INSS pagará atrasados ao aposentado por invalidez que necessitava de assistência permanente

A Turma Nacional de Uniformização dos Juizados Especiais Federais (TNU), na sessão realizada nesta quinta-feira, reafirmou a tese de que o acréscimo de 25% à aposentadoria por invalidez – conferido aos segurados que necessitam de assistência permanente de terceiros – é devido desde a data de concessão do benefício.

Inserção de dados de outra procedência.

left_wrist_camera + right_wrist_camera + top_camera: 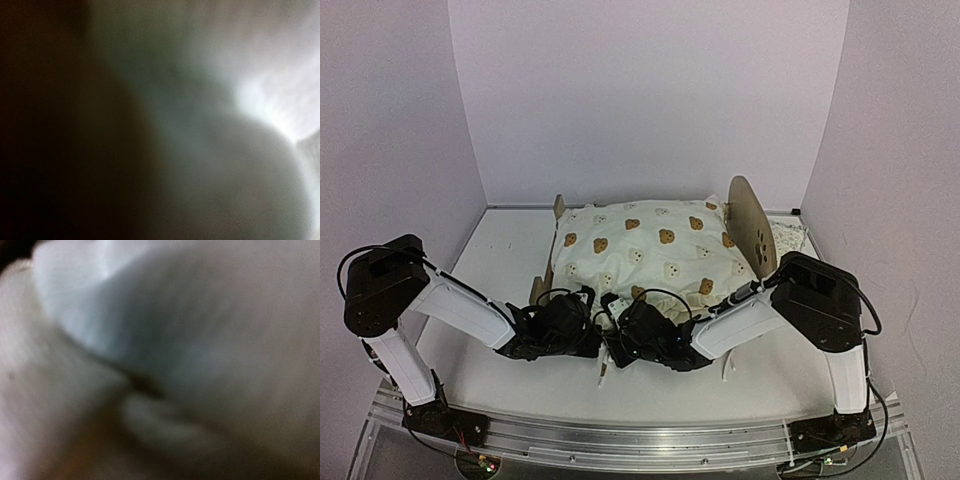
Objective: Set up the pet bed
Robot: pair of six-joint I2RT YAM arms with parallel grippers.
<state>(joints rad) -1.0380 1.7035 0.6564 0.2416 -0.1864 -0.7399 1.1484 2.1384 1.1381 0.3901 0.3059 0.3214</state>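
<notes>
I am working over the white tabletop (pixel 500 250), where the pet bed (pixel 748 215) is standing mid-table, headboard to the right. The bear-print quilt (pixel 650 250) is lying over it, puffy; smoothing, I judge, is what is left. At its near edge the left gripper (pixel 582 316) is sitting fully closed, on fabric or not I cannot tell. The right gripper (pixel 617 325) is hiding its opening. No writing is showing.

Top cam overlooks pet bed (pixel 750 225) from above/behind; both wrist cams blurry-close vs quilt (pixel 640 250).
</notes>
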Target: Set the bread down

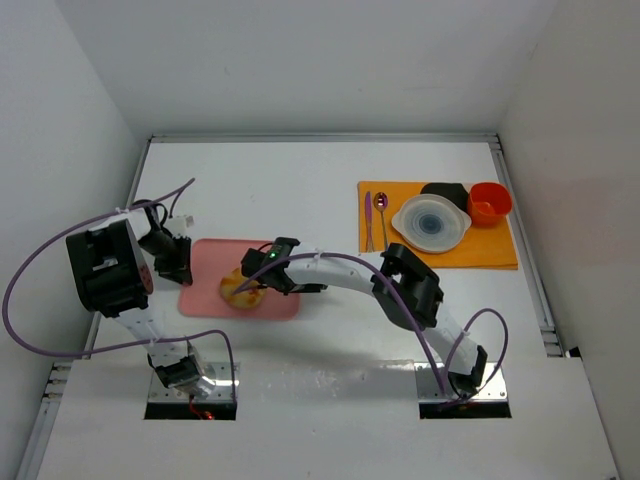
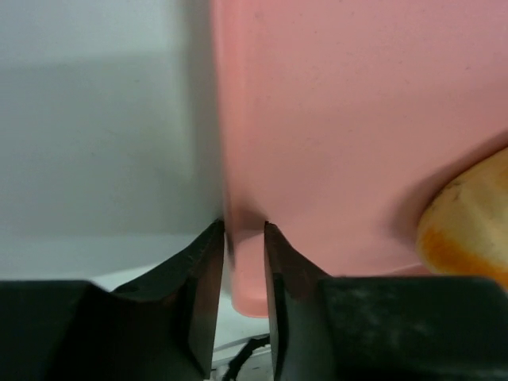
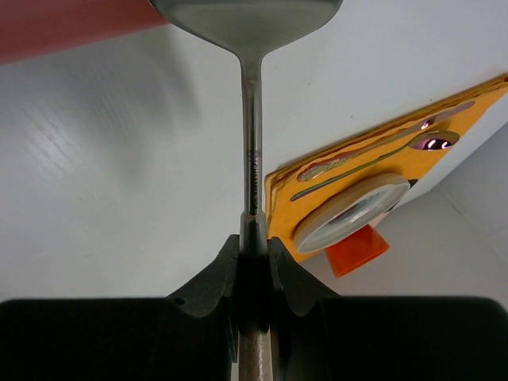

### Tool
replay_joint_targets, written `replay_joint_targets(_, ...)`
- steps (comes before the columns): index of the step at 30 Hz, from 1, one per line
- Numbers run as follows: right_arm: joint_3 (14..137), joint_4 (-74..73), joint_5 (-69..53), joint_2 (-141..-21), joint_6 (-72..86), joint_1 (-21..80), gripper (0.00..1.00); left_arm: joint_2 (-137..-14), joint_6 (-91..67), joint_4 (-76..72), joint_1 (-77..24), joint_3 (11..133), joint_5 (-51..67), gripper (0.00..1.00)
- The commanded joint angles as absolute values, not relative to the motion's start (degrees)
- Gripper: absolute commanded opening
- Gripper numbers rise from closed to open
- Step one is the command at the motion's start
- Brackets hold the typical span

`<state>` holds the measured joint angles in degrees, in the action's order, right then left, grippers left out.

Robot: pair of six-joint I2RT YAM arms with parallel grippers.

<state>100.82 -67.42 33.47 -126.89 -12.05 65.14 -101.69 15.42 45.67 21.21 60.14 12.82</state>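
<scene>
The bread (image 1: 240,290) is a golden-yellow bun lying on a pink board (image 1: 275,303). It also shows at the right edge of the left wrist view (image 2: 468,226). My left gripper (image 1: 178,263) is shut on the board's left edge (image 2: 238,262), which sits pinched between the jaws (image 2: 244,228). My right gripper (image 1: 270,266) reaches in from the right, just above the bread, and is shut (image 3: 254,238) on the handle of a metal spatula (image 3: 252,119). The spatula's blade (image 3: 246,16) points toward the board. A white plate (image 1: 430,222) lies on an orange placemat (image 1: 490,252) at the right.
On the placemat are an orange-red bowl (image 1: 489,203), a black container (image 1: 445,190), a purple spoon (image 1: 382,212) and a fork (image 1: 367,222). White walls close in the table at the left, back and right.
</scene>
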Motion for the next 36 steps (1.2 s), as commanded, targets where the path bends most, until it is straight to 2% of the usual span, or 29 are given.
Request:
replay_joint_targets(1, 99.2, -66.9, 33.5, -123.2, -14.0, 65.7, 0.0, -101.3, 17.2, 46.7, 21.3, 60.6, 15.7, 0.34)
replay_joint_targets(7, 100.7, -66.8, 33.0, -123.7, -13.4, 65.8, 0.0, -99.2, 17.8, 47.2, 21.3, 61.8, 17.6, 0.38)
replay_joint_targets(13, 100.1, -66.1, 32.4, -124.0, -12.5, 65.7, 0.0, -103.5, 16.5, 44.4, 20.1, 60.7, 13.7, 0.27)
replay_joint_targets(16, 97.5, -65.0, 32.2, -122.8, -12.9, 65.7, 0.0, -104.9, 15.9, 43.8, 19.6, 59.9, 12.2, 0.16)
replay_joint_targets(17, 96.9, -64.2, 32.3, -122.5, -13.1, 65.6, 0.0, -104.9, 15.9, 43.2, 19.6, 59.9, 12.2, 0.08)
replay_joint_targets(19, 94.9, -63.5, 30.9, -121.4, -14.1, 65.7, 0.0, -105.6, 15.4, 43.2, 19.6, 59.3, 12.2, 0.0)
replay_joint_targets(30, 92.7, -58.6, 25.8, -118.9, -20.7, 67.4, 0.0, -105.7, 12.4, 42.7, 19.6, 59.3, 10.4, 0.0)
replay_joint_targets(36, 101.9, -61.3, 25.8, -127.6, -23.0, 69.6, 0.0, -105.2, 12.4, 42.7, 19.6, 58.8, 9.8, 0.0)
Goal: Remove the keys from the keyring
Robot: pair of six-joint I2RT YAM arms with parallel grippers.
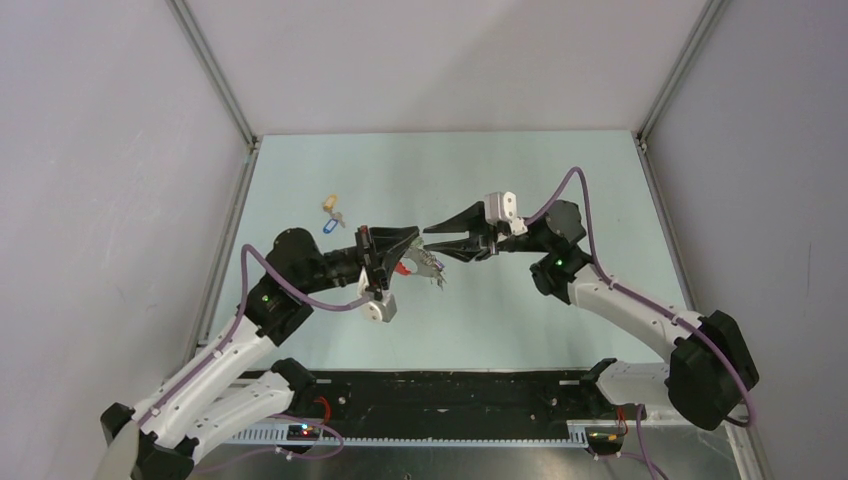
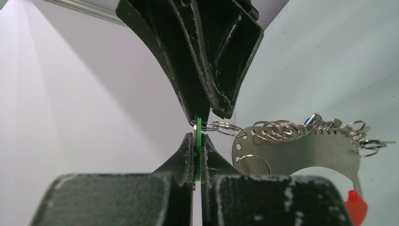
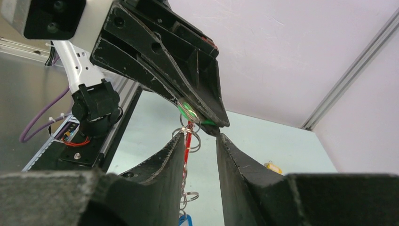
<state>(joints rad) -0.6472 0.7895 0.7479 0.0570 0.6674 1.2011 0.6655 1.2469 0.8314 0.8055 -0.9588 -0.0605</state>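
At the centre of the top view, the thin silver metal keyring with a red curved band (image 1: 415,266) sits just below where the left jaws and right jaws meet. A small green-tagged silver key (image 2: 198,141) lies between the left jaws; the right jaws straddle the ring. Up-left on the pale counter (image 1: 520,170) lie a tan-tagged key (image 1: 328,203) and, nearer, a blue-tagged key (image 1: 330,227).
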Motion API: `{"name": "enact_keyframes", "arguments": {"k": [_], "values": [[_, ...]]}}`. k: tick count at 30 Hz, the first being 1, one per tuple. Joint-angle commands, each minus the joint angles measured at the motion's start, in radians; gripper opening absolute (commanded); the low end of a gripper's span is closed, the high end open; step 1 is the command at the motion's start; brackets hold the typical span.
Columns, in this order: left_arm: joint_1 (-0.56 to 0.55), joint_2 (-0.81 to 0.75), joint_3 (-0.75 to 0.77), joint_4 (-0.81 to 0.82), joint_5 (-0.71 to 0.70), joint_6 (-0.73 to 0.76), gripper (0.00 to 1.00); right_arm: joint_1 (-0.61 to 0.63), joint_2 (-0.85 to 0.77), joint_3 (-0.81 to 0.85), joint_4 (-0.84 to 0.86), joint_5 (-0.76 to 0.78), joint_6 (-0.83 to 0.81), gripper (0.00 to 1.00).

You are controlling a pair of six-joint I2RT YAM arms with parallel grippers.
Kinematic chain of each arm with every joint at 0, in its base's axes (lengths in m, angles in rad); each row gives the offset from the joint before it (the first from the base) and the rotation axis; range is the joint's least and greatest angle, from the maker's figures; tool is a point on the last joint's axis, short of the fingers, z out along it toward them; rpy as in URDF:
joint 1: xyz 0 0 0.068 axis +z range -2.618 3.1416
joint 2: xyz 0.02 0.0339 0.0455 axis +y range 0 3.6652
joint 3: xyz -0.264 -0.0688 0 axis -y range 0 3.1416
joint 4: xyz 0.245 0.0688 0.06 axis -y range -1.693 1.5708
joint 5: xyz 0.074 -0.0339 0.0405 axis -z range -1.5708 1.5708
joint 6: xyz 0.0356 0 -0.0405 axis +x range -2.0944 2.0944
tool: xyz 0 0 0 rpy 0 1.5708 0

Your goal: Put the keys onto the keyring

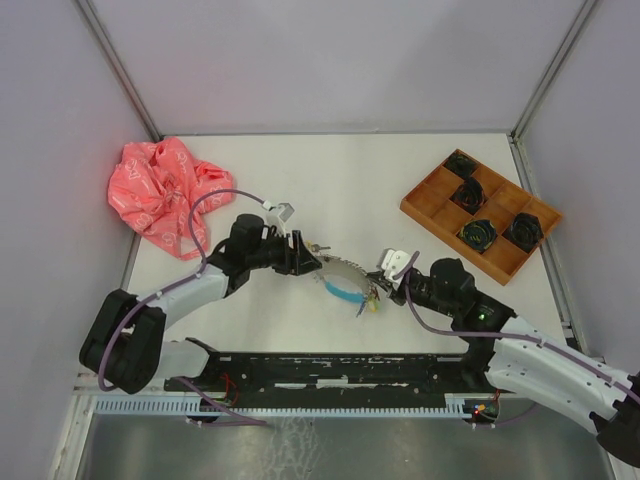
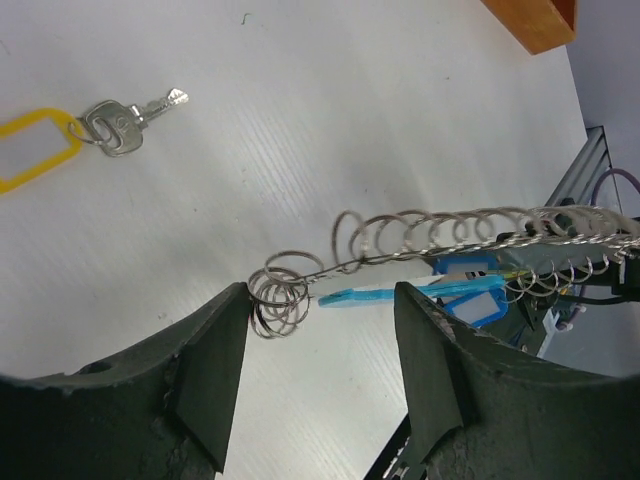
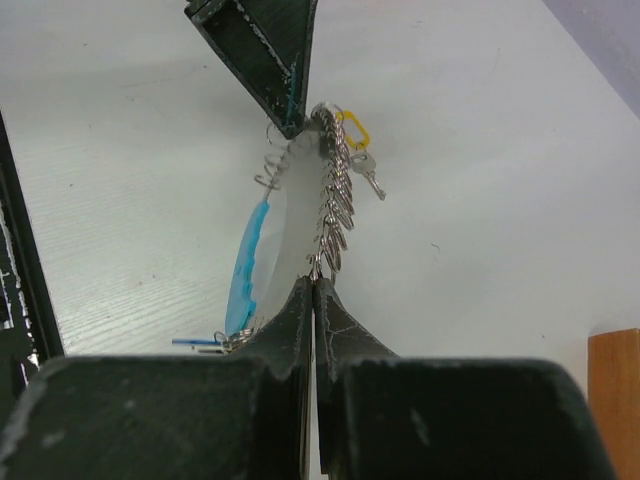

Vale mesmo que o percentual tenha sido requerido posteriormente e caso seja comprovado que o segurado de fato já precisava de acompanhamento naquela data. 

O colegiado decidiu sobre a matéria no julgamento de um recurso do Instituto Nacional do Seguro Social (INSS) contra acórdão da Turma Regional de Uniformização da 4ª Região favorável a uma segurada de Porto Alegre (RS). 
Para a autarquia, o julgado diverge do entendimento da própria TNU em um acórdão de março de 2006, segundo o qual o adicional de 25%, se não for solicitado à época da concessão do benefício, somente seria devido a partir do requerimento administrativo. 
 Acontece que, em 2012, a Turma Nacional modificou esse posicionamento. De acordo com a relatora do caso na TNU, juíza federal Kyu Soon Lee, o acréscimo sobre o valor da aposentadoria por invalidez está previsto em lei e, por isso, o INSS deve acrescentá-lo a partir do momento em que a necessidade de auxílio permanente for identificada, independentemente da data em que o segurado o reivindique. 
“Como se vê, o acórdão recorrido encontra-se consonante ao atual entendimento da Turma Nacional de Uniformização, razão pela qual deve ser mantido”, concluiu.